Aux portes de la lumière
Peintre breton né en 1992, formé à l'École Pivaut de Nantes et reçu à l'Académie des Arts et Sciences de la Mer à 20 ans, il peint en extérieur par tous les temps, face à la mer. Sa recherche : capter la lumière sur les roches littorales, transmettre l'émotion de l'instant. Plus jeune primé au Salon d'Automne de Paris en 2015, ambassadeur des huiles Schaal Colors, ses œuvres figurent dans des collections à travers le monde.
Des textiles abandonnés au jardin, livrés aux saisons, deviennent après un patient travail d'archéologie des reliques précieuses. Marqués par la terre, troués, élimés, ces vêtements sont ensuite travaillés pour porter d'autres histoires. Leurs traces, telles des calligraphies d'une civilisation inconnue, guident une création fragile et méticuleuse. Sur les murs, les œuvres prennent vie et invitent à une méditation poétique sur les questions fondamentales : qui sommes-nous, d'où venons-nous, où allons-nous ?
Présences
Peinture à l'huile, puis acrylique — une vie entière consacrée à la toile, nourrie par l'amour de la nature, les Beaux-Arts de Rennes, les fresques et vingt ans d'enseignement. Sur ses toiles où s'entremêlent onirisme et baroque, chaque sujet est un choc amoureux, un message de tendresse adressé au regardeur. Sans jamais se répéter, elle explore la lumière, les feuillages, l'eau, le corps humain et la présence animale — abeilles, oiseaux, faune sauvage — comme pour conjurer leur disparition au bout du pinceau.

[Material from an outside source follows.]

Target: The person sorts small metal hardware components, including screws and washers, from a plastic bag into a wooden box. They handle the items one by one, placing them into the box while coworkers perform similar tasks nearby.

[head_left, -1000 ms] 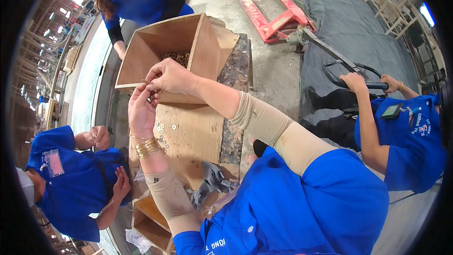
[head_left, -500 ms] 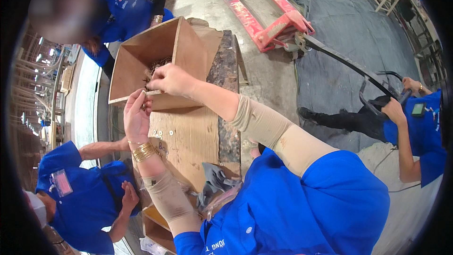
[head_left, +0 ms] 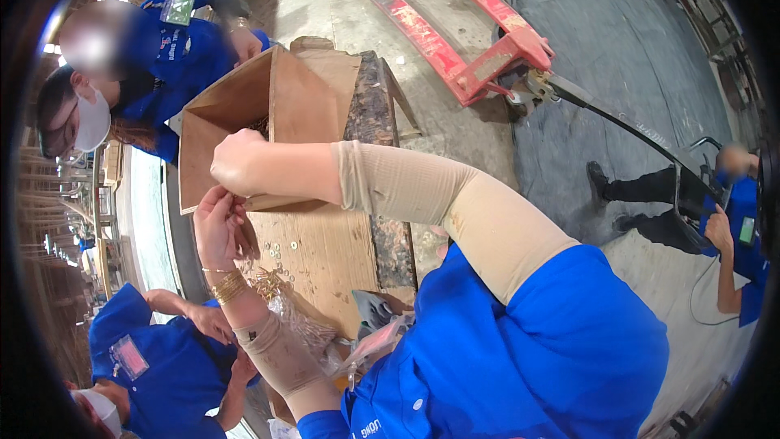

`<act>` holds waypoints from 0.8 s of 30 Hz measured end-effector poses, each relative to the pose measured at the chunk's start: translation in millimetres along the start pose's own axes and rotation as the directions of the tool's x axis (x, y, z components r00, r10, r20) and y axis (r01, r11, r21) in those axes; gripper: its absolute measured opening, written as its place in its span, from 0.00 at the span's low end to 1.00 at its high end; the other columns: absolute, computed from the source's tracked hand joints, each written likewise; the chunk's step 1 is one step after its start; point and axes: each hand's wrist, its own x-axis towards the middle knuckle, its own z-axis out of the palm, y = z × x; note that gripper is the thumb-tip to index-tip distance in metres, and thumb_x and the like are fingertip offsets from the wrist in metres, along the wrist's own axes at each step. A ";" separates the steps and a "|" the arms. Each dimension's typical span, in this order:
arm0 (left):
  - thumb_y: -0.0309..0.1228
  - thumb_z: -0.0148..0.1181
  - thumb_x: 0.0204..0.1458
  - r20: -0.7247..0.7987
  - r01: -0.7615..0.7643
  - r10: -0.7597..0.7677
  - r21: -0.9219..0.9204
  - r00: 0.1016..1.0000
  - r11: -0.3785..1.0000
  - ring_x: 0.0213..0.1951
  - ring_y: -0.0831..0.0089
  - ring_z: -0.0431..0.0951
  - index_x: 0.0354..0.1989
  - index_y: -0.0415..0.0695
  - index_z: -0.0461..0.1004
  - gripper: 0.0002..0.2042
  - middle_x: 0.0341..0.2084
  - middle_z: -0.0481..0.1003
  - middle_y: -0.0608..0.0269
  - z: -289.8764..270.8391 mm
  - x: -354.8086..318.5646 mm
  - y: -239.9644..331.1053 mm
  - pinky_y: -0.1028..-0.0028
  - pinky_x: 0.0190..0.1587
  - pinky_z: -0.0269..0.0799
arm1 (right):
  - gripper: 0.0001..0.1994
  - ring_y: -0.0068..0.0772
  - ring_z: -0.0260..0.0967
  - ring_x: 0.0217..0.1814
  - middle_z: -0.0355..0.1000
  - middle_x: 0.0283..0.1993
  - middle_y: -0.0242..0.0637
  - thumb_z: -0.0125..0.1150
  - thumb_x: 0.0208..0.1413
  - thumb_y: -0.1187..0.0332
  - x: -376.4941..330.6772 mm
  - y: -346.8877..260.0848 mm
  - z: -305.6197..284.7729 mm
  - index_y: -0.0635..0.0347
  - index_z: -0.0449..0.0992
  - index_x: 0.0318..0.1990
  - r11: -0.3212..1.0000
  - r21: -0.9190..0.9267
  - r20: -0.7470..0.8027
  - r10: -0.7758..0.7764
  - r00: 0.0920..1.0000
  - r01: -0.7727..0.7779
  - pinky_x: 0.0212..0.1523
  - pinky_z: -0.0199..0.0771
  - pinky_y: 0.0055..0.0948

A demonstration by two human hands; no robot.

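Observation:
My left hand (head_left: pixel 218 223) is closed in a pinch just outside the near wall of an open wooden box (head_left: pixel 305 110). Whatever lies between its fingertips is too small to name. Bent over beside it, almost touching its fingertips, is my right hand (head_left: pixel 242 161), curled closed; the back of the hand hides what it may hold. Small dark pieces (head_left: pixel 260 125) lie inside the box, partly covered by my right hand. Several pale washers (head_left: pixel 276 252) are scattered on the wooden board (head_left: pixel 337 256) near my left wrist. Beside that forearm lies a clear plastic bag (head_left: pixel 305 329) with brass-coloured screws (head_left: pixel 268 283).
A co-worker in blue (head_left: pixel 187 28) stands behind the box, another (head_left: pixel 158 366) at the lower left. On the right, a person (head_left: pixel 735 236) holds the handle of a red pallet jack (head_left: pixel 504 57). A grey cloth (head_left: pixel 372 309) lies near my body.
My right hand has drawn back from inside the box towards my left hand, its wrist now bent over. The bag of screws has come into view. The person at the pallet jack has moved farther right.

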 end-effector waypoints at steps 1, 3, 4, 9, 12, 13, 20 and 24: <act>0.22 0.48 0.50 -0.014 -0.019 0.019 0.020 1.000 1.000 0.19 0.81 0.68 0.34 0.34 0.69 0.06 0.20 0.71 0.61 2.1 0.9 -0.9 0.85 0.19 0.63 | 0.09 0.35 0.72 0.38 0.73 0.33 0.40 0.59 0.37 0.68 3.1 -1.6 -0.5 0.57 0.78 0.30 1.000 -0.018 0.016 -0.014 1.000 0.015 0.33 0.73 0.30; 0.23 0.49 0.49 -0.033 -0.035 0.039 0.133 0.999 0.990 0.19 0.81 0.68 0.33 0.35 0.69 0.05 0.19 0.71 0.61 4.3 1.9 -0.1 0.85 0.19 0.62 | 0.10 0.35 0.72 0.38 0.74 0.33 0.39 0.60 0.36 0.68 8.6 -5.6 -1.4 0.57 0.78 0.30 0.998 -0.047 0.007 -0.040 0.999 0.040 0.33 0.73 0.29; 0.23 0.50 0.49 -0.046 -0.042 0.051 0.189 0.998 0.981 0.18 0.81 0.68 0.32 0.35 0.69 0.05 0.19 0.72 0.62 2.7 0.9 -2.0 0.85 0.19 0.62 | 0.10 0.35 0.72 0.38 0.74 0.33 0.39 0.60 0.36 0.67 10.3 -8.1 0.1 0.57 0.78 0.30 0.996 -0.062 0.005 -0.056 0.998 0.057 0.32 0.72 0.29; 0.22 0.49 0.48 -0.099 0.012 0.010 0.221 0.995 0.975 0.18 0.82 0.68 0.32 0.35 0.69 0.05 0.20 0.72 0.59 -3.3 0.7 -6.9 0.85 0.18 0.62 | 0.10 0.40 0.72 0.36 0.73 0.33 0.43 0.60 0.34 0.70 14.2 -2.7 2.7 0.60 0.77 0.29 0.986 0.138 -0.032 -0.093 0.995 0.097 0.34 0.72 0.32; 0.21 0.48 0.49 -0.031 0.035 -0.033 0.077 0.999 0.996 0.18 0.82 0.68 0.35 0.34 0.68 0.06 0.21 0.72 0.59 -7.9 0.8 -7.6 0.86 0.18 0.63 | 0.11 0.42 0.71 0.36 0.73 0.33 0.45 0.60 0.34 0.71 14.0 6.1 11.8 0.62 0.77 0.29 0.956 0.286 -0.051 -0.048 0.998 0.061 0.35 0.72 0.34; 0.21 0.48 0.49 -0.025 0.035 -0.033 0.071 0.999 0.997 0.18 0.82 0.68 0.35 0.34 0.67 0.06 0.21 0.72 0.59 -5.5 1.2 -5.8 0.86 0.18 0.63 | 0.11 0.43 0.71 0.37 0.73 0.34 0.45 0.60 0.34 0.71 15.6 7.9 13.8 0.62 0.77 0.30 0.952 0.304 -0.078 -0.018 0.997 0.041 0.35 0.72 0.34; 0.20 0.47 0.49 -0.003 0.034 -0.034 0.002 0.999 0.999 0.19 0.82 0.68 0.35 0.34 0.68 0.06 0.21 0.71 0.60 1.1 10.6 -7.7 0.86 0.19 0.62 | 0.12 0.42 0.71 0.37 0.73 0.34 0.46 0.60 0.34 0.70 20.9 13.4 19.6 0.63 0.77 0.30 0.973 0.226 -0.082 -0.017 0.996 0.035 0.36 0.72 0.34; 0.21 0.48 0.48 -0.065 0.041 -0.038 0.042 0.997 0.998 0.19 0.81 0.67 0.32 0.34 0.69 0.05 0.20 0.70 0.62 1.8 11.0 -9.1 0.84 0.19 0.59 | 0.11 0.43 0.71 0.37 0.73 0.33 0.45 0.60 0.33 0.70 20.1 5.9 19.3 0.62 0.77 0.29 0.987 0.147 -0.055 -0.051 0.997 0.059 0.35 0.72 0.34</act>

Mosaïste plasticienne d'origine polonaise, elle a fait de l'ardoise bretonne recyclée le cœur de sa recherche. Fragmentée, taillée, inclinée dans le mortier, la pierre révèle sous ses doigts une palette insoupçonnée — du noir profond à l'argent scintillant. Associée à la pâte de verre ou aux feuilles d'or, elle se fait organique, mémorielle, vivante. Ambassadrice des Journées Européennes des Métiers d'Art, lauréate de la Fondation Banque Populaire, ses œuvres figurent dans des collections en France et à l'étranger.

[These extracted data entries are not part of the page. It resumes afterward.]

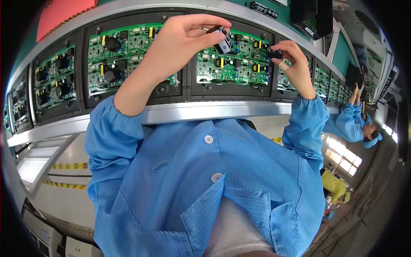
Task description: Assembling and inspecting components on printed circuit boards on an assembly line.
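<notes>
Black-and-grey cylindrical components (224,45) are held in the bent fingers of the left hand (180,43), above a green printed circuit board panel (208,76) set in a black rectangular frame (231,91). A small black cylindrical component (275,55) is pinched between the thumb and fingers of the right hand (296,66), near the panel's right edge.
</notes>
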Motion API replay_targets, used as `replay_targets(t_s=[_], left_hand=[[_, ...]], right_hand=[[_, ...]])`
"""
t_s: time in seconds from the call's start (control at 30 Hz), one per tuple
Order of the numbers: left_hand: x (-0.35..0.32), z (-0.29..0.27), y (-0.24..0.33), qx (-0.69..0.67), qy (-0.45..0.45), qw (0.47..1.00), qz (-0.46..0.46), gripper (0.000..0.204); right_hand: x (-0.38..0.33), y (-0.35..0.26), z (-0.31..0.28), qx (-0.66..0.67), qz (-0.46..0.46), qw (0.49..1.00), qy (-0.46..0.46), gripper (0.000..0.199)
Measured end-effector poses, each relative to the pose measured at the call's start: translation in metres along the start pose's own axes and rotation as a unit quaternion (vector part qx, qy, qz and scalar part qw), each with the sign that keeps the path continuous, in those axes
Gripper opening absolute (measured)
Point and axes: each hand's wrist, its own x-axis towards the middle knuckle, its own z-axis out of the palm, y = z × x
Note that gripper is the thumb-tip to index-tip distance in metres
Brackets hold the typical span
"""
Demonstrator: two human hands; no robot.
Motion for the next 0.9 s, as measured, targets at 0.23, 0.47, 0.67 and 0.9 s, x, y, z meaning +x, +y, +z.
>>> replay_targets(t_s=[0.23,0.47,0.67,0.9], left_hand=[[-0.004,0.016,-0.021,-0.093,0.039,0.995,-0.022,0.033],[-0.002,0.014,-0.022,-0.053,0.006,0.998,-0.022,0.033],[-0.006,0.018,-0.031,0.029,0.014,0.999,-0.013,0.034],[-0.008,0.025,-0.027,0.176,0.036,0.984,0.003,0.044]], right_hand=[[0.002,-0.001,0.003,-0.088,0.01,0.996,-0.009,0.04],[0.007,0.001,0.003,-0.093,-0.032,0.995,-0.02,0.042],[0.012,0.001,0.001,-0.136,-0.016,0.988,-0.065,0.044],[0.01,-0.005,0.008,-0.12,-0.018,0.991,-0.051,0.045]])
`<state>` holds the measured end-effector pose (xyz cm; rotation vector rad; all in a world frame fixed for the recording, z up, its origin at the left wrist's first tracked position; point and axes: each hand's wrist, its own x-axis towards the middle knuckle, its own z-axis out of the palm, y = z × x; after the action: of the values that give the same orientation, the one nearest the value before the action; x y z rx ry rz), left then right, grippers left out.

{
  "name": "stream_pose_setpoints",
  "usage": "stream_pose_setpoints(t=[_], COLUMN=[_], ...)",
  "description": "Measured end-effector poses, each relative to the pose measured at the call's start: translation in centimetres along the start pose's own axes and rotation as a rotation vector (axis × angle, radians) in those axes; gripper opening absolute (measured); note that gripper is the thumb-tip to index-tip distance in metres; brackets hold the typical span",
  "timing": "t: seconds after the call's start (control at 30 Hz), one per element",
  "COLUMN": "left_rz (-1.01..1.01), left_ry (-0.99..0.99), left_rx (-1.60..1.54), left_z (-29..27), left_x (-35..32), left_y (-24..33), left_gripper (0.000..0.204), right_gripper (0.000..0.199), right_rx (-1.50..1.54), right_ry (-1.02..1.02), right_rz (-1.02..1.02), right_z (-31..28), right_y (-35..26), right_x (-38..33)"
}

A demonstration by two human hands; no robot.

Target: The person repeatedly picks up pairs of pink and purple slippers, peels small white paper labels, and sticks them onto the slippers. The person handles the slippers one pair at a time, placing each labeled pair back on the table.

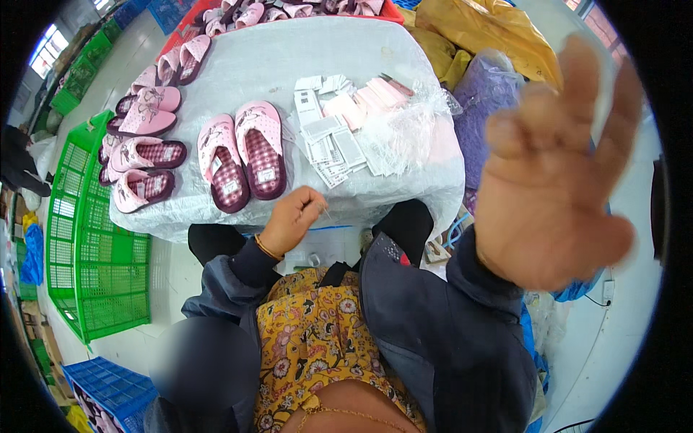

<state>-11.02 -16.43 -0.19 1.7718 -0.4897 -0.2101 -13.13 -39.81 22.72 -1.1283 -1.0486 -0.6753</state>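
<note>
Head view shows the left hand (292,220) at the near edge of the plastic-covered table (281,65), fingers curled in and tips drawn together; whether they pinch the fine pale strand (326,213) beside them, I cannot tell; the right hand (559,209), blurred, is raised with its fingers spread. Just beyond the left hand, a pair of pink plaid-lined slippers (261,148) lies toes-away on the table; white paper tags (346,144) lie to their right; more pink slippers (148,119) line the left side.
</note>
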Motion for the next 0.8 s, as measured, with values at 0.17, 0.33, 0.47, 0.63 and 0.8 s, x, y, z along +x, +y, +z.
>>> stream_pose_setpoints(t=[0.17, 0.33, 0.47, 0.63, 0.8], left_rz=[0.067, 0.084, 0.071, 0.071, 0.05], left_ry=[0.133, 0.147, 0.129, 0.136, 0.171], left_rx=[-0.183, -0.207, -0.205, -0.24, -0.247], left_z=[-0.4, -0.8, -0.8, -1.0, -0.8], left_x=[0.9, 1.1, 1.1, 1.3, 1.3], left_y=[1.8, 2.8, 2.7, 3.5, 3.4], left_gripper=[0.017, 0.017, 0.017, 0.016, 0.015], right_gripper=[0.022, 0.017, 0.016, 0.015, 0.018], right_rx=[-0.4, -0.399, -0.252, -0.164, -0.495], right_ry=[0.137, 0.021, 0.16, 0.246, -0.077], right_rz=[0.478, 0.854, 0.891, 0.47, 0.704], right_z=[0.3, 1.0, 0.8, 1.1, 1.2], right_y=[3.1, 7.0, 7.0, 5.0, 6.0], right_x=[-7.2, -13.5, -13.2, -7.9, -8.8])
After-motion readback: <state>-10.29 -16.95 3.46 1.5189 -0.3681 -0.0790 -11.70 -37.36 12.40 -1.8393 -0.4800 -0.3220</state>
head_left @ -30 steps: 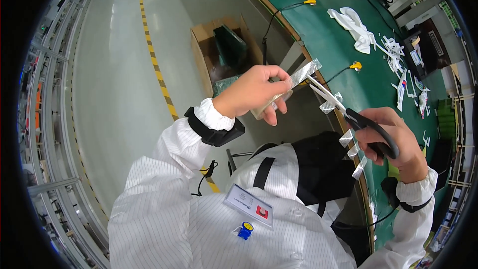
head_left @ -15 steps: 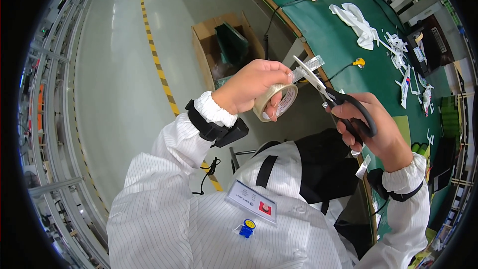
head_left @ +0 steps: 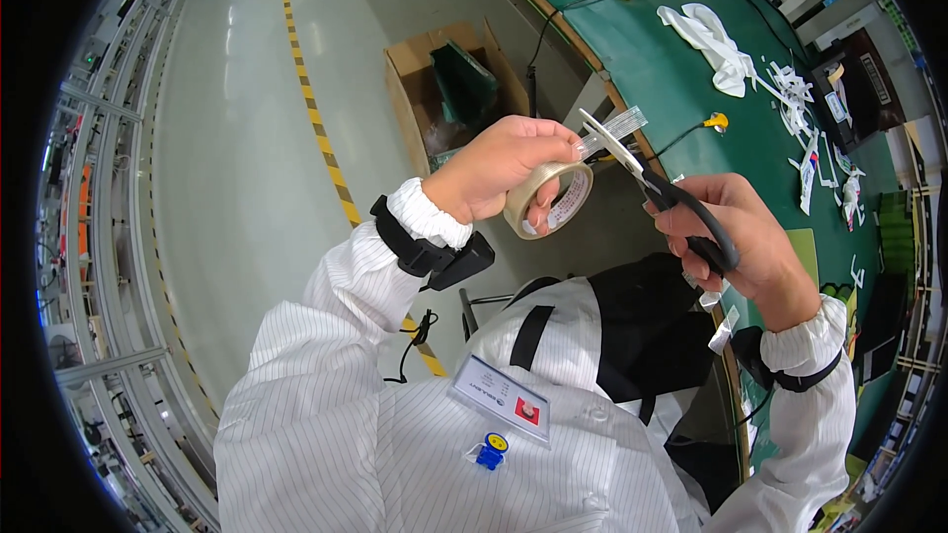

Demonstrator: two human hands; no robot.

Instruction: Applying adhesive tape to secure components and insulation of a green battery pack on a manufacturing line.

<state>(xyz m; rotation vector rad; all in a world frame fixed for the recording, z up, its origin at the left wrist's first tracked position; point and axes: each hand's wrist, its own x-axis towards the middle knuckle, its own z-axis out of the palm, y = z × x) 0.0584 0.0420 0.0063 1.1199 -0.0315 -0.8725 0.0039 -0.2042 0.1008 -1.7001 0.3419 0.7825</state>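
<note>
My left hand [head_left: 504, 170] grips a roll of clear tape [head_left: 551, 199] in front of my chest, with a short strip of tape [head_left: 614, 128] pulled out past the fingers. My right hand [head_left: 736, 237] holds black-handled scissors [head_left: 652, 181], the blades open around the base of that strip. Small cut tape pieces [head_left: 723, 328] stick near my right wrist and forearm. Both arms wear white striped sleeves, and a black strap circles each wrist.
A green workbench [head_left: 642, 59] curves along the right, carrying white cloths [head_left: 713, 38], paper scraps and cables with yellow ends [head_left: 715, 121]. An open cardboard box [head_left: 444, 89] stands on the grey floor beside a yellow-black floor line [head_left: 321, 138]. Metal racking lines the left.
The left hand has brought the tape roll closer and lower, and the pulled strip is now short. The right hand with the scissors has risen toward the roll, blades at the strip.
</note>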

Nourri de formes organiques et de structures naturelles, ce sculpteur abstrait cherche à en révéler l'essence profonde. Il en naît un univers hypnotique où transparences, reflets et matières semblent respirer. Ses sculptures explorent attraction, tension, équilibre et flux — le métal dialogue avec le volatil, la gravité côtoie le mouvement. Entre énergie contenue et élan silencieux, ses créations suspendent le temps et invitent à une contemplation sensible.
Organisées autour de l'équilibre de forces contraires, ces sculptures conjuguent formes rondes et lumineuses face à des éléments tranchants et bruts, douceur de l'albâtre contre rudesse du métal, blanc contre noir. Aucun des termes du conflit ne l'emporte : l'œuvre vit précisément de cette tension maintenue, sans résolution ni fusion. Tragiques et érotiques au sens de Bataille, ces sculptures sont des combats silencieux et inépuisables.